■ DIRECTIONS FOR THIS TASK ■
Your task is to restate word for word the lines of the listing below that start at the one containing "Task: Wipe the" and run to the end; please add nothing.

■ TASK INPUT ■
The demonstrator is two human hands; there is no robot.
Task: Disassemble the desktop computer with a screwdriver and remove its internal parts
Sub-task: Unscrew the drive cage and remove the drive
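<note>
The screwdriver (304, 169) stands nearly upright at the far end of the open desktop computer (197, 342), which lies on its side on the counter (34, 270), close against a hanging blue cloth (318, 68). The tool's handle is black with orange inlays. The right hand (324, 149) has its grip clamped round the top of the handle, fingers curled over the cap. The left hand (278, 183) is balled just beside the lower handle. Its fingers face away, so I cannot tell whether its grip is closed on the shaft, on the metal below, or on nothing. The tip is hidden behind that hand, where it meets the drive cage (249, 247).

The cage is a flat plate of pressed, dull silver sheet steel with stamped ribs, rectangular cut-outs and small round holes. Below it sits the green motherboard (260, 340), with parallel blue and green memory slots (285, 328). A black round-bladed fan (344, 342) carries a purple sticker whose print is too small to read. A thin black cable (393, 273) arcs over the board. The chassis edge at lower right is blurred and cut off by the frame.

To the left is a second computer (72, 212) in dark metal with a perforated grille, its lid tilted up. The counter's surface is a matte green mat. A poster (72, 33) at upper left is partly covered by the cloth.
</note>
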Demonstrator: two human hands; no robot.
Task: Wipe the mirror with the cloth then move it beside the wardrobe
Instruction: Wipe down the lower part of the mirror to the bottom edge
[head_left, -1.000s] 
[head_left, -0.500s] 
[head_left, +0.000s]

■ SOLUTION TO THIS TASK ■
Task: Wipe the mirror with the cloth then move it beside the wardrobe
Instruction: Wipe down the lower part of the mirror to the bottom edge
[head_left, -1.000s] 
[head_left, -0.500s] 
[head_left, +0.000s]

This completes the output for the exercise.